Exercise ▸ Repeat the data in full. Drop every picture.

Data shown ▸
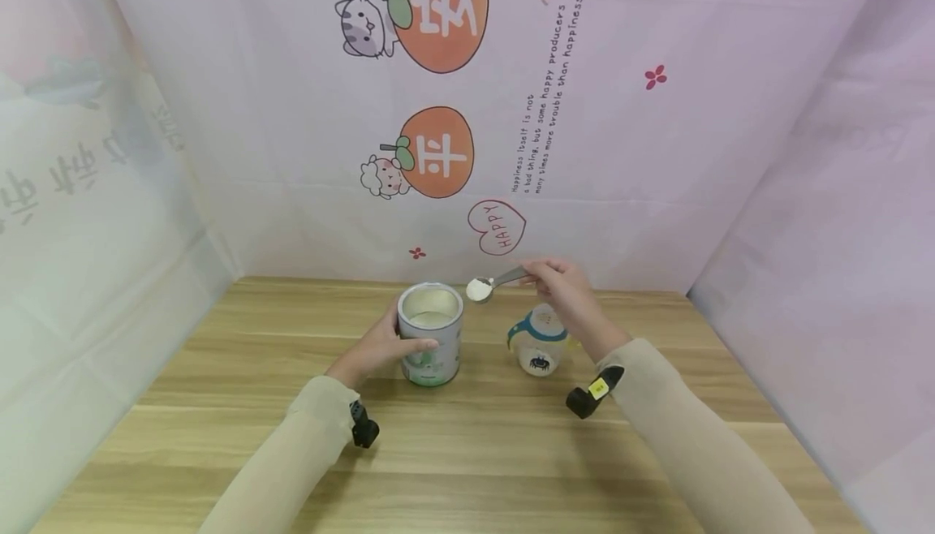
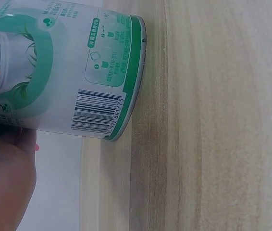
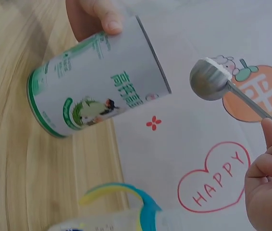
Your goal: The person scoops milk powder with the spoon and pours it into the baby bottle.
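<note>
My left hand (image 1: 381,347) grips the side of an open milk powder can (image 1: 445,347), thumb across its front. The can stands upright on the table, white with green trim, pale powder (image 1: 431,320) inside. My right hand (image 1: 566,286) pinches the handle of a metal measuring spoon (image 1: 506,277), its round bowl heaped with white powder (image 1: 478,289). The bowl hangs just right of the can's rim and above it. Below my right hand, a clear baby bottle (image 1: 539,351) with a blue collar and curved handles stands open-topped; the right wrist view catches its blue-and-yellow handle (image 3: 148,204).
The wood-grain table (image 1: 467,469) ends at the back against a printed white cloth (image 1: 621,217) with orange fruit and a red heart. More cloth hangs along the left side (image 1: 88,217) and right side (image 1: 840,250).
</note>
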A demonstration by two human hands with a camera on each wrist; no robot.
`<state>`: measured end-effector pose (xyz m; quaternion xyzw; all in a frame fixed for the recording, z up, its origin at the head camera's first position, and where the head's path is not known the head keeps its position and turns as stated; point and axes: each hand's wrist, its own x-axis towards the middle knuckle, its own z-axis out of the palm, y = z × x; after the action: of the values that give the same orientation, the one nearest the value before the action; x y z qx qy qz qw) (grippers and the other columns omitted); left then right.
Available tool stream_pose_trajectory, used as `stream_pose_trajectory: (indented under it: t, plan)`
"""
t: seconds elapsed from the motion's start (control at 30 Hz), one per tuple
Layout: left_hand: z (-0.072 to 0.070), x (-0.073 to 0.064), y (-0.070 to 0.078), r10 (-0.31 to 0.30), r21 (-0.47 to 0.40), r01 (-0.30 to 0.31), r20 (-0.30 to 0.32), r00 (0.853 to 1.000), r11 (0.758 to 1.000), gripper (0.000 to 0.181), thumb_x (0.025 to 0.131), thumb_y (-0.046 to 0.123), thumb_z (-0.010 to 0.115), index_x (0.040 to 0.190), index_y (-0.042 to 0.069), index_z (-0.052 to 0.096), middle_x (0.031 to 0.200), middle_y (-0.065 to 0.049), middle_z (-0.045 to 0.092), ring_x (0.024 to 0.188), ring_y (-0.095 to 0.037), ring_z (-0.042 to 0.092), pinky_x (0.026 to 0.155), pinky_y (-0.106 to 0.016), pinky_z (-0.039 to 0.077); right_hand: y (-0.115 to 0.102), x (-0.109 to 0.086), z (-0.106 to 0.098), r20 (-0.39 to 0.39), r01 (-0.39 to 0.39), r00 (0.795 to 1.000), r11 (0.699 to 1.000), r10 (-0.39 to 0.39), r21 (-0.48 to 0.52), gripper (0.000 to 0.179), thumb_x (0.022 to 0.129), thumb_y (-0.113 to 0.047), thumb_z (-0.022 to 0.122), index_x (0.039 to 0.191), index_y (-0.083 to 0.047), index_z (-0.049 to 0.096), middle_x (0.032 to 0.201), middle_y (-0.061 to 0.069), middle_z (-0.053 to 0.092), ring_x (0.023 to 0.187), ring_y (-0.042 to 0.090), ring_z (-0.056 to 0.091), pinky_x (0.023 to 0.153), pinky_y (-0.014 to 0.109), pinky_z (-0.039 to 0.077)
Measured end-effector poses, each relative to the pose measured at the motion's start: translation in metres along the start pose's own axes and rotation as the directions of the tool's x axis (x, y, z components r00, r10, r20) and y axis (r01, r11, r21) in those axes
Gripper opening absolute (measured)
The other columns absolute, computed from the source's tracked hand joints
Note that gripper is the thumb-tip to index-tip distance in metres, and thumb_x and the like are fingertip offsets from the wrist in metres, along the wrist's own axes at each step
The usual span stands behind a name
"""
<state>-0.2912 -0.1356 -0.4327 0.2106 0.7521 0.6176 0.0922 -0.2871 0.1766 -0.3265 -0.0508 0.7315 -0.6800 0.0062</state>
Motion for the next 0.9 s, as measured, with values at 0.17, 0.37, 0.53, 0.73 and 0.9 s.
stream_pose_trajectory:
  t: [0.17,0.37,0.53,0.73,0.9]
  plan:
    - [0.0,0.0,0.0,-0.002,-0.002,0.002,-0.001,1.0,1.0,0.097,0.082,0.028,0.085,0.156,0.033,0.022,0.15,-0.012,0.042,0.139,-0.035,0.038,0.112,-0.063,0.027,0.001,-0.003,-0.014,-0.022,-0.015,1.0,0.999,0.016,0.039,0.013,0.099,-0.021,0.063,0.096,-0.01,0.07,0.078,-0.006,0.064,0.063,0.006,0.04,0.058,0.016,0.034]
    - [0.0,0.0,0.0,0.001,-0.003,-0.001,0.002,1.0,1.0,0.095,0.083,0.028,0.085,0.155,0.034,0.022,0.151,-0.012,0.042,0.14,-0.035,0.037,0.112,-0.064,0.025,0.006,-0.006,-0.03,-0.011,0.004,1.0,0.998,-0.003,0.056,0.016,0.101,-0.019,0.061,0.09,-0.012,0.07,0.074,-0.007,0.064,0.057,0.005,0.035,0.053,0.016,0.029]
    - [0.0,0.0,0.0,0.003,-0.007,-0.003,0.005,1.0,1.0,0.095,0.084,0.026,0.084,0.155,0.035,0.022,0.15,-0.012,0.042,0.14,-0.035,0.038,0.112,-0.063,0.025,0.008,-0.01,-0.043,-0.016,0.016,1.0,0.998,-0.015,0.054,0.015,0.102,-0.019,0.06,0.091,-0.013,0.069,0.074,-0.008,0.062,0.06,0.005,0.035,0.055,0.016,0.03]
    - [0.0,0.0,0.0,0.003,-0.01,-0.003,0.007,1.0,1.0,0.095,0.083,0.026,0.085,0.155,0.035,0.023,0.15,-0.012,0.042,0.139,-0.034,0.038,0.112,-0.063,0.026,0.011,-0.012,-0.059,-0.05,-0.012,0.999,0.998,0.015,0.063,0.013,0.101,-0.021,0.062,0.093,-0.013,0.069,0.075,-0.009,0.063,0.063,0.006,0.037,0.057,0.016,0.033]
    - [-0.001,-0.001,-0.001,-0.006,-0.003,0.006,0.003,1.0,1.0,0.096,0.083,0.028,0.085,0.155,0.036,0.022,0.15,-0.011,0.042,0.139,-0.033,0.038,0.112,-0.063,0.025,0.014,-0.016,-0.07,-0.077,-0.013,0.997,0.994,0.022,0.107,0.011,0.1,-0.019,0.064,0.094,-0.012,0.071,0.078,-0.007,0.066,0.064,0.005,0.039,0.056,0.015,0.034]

Written solution ▸
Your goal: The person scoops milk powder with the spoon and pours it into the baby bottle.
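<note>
My left hand (image 1: 381,347) grips the side of an open milk powder can (image 1: 445,347), thumb across its front. The can stands upright on the table, white with green trim, pale powder (image 1: 431,320) inside. My right hand (image 1: 566,286) pinches the handle of a metal measuring spoon (image 1: 506,277), its round bowl heaped with white powder (image 1: 478,289). The bowl hangs just right of the can's rim and above it. Below my right hand, a clear baby bottle (image 1: 539,351) with a blue collar and curved handles stands open-topped; the right wrist view catches its blue-and-yellow handle (image 3: 148,204).
The wood-grain table (image 1: 467,469) ends at the back against a printed white cloth (image 1: 621,217) with orange fruit and a red heart. More cloth hangs along the left side (image 1: 88,217) and right side (image 1: 840,250).
</note>
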A demonstration by two human hands with a camera on each wrist; no robot.
`<state>`: measured end-effector pose (xyz m; quaternion xyzw; all in a frame fixed for the recording, z up, its origin at the head camera's first position, and where the head's path is not known the head keeps its position and turns as stated; point and axes: each hand's wrist, its own x-axis towards the middle knuckle, its own z-axis out of the palm, y = z × x; after the action: of the values that give the same orientation, the one nearest the value before the action; x y z qx qy qz qw) (grippers and the other columns omitted); left then right.
Available tool stream_pose_trajectory, used as `stream_pose_trajectory: (indented under it: t, plan)`
"""
t: seconds elapsed from the motion's start (control at 30 Hz), one per tuple
Layout: left_hand: z (-0.072 to 0.070), x (-0.073 to 0.064), y (-0.070 to 0.078), r10 (-0.31 to 0.30), r21 (-0.47 to 0.40), r01 (-0.30 to 0.31), r20 (-0.30 to 0.32), r00 (0.853 to 1.000), r11 (0.758 to 1.000), gripper (0.000 to 0.181), thumb_x (0.025 to 0.131), thumb_y (-0.046 to 0.123), thumb_z (-0.010 to 0.115), index_x (0.040 to 0.190), index_y (-0.042 to 0.069), index_z (-0.052 to 0.096), middle_x (0.031 to 0.200), middle_y (-0.065 to 0.049), middle_z (-0.045 to 0.092), ring_x (0.024 to 0.188), ring_y (-0.095 to 0.037), ring_z (-0.042 to 0.092), pinky_x (0.026 to 0.155), pinky_y (-0.106 to 0.016), pinky_z (-0.039 to 0.077); right_hand: y (-0.115 to 0.102), x (-0.109 to 0.086), z (-0.106 to 0.098), r20 (-0.39 to 0.39), r01 (-0.39 to 0.39), r00 (0.795 to 1.000), r11 (0.699 to 1.000), r10 (-0.39 to 0.39), r21 (-0.48 to 0.52), gripper (0.000 to 0.179), thumb_x (0.022 to 0.129), thumb_y (-0.113 to 0.047), thumb_z (-0.022 to 0.122), index_x (0.039 to 0.191), index_y (-0.083 to 0.047), index_z (-0.049 to 0.096), middle_x (0.032 to 0.201), middle_y (-0.061 to 0.069), middle_z (-0.053 to 0.092), ring_x (0.023 to 0.187), ring_y (-0.042 to 0.090), ring_z (-0.056 to 0.091), pinky_x (0.023 to 0.153), pinky_y (-0.014 to 0.109), pinky_z (-0.039 to 0.077)
Measured end-effector poses, each relative to the pose measured at the motion's start: translation in metres along the start pose's own axes and rotation as the directions of the tool's x axis (x, y, z components r00, r10, r20) and y axis (r01, r11, r21) in those axes
Gripper opening absolute (measured)
The other columns absolute, computed from the source's tracked hand joints
Note that gripper is the thumb-tip to index-tip distance in metres, and thumb_x and the like are fingertip offsets from the wrist in metres, along the wrist's own axes at each step
The usual span stands behind a name
"""
<state>-0.2912 -0.1356 -0.4327 0.2106 0.7521 0.6176 0.0922 -0.2871 0.1766 -0.3265 -0.0508 0.7315 -0.6800 0.0062</state>
Motion for the next 0.9 s, as measured, with values at 0.17, 0.37, 0.53, 0.73 and 0.9 s.
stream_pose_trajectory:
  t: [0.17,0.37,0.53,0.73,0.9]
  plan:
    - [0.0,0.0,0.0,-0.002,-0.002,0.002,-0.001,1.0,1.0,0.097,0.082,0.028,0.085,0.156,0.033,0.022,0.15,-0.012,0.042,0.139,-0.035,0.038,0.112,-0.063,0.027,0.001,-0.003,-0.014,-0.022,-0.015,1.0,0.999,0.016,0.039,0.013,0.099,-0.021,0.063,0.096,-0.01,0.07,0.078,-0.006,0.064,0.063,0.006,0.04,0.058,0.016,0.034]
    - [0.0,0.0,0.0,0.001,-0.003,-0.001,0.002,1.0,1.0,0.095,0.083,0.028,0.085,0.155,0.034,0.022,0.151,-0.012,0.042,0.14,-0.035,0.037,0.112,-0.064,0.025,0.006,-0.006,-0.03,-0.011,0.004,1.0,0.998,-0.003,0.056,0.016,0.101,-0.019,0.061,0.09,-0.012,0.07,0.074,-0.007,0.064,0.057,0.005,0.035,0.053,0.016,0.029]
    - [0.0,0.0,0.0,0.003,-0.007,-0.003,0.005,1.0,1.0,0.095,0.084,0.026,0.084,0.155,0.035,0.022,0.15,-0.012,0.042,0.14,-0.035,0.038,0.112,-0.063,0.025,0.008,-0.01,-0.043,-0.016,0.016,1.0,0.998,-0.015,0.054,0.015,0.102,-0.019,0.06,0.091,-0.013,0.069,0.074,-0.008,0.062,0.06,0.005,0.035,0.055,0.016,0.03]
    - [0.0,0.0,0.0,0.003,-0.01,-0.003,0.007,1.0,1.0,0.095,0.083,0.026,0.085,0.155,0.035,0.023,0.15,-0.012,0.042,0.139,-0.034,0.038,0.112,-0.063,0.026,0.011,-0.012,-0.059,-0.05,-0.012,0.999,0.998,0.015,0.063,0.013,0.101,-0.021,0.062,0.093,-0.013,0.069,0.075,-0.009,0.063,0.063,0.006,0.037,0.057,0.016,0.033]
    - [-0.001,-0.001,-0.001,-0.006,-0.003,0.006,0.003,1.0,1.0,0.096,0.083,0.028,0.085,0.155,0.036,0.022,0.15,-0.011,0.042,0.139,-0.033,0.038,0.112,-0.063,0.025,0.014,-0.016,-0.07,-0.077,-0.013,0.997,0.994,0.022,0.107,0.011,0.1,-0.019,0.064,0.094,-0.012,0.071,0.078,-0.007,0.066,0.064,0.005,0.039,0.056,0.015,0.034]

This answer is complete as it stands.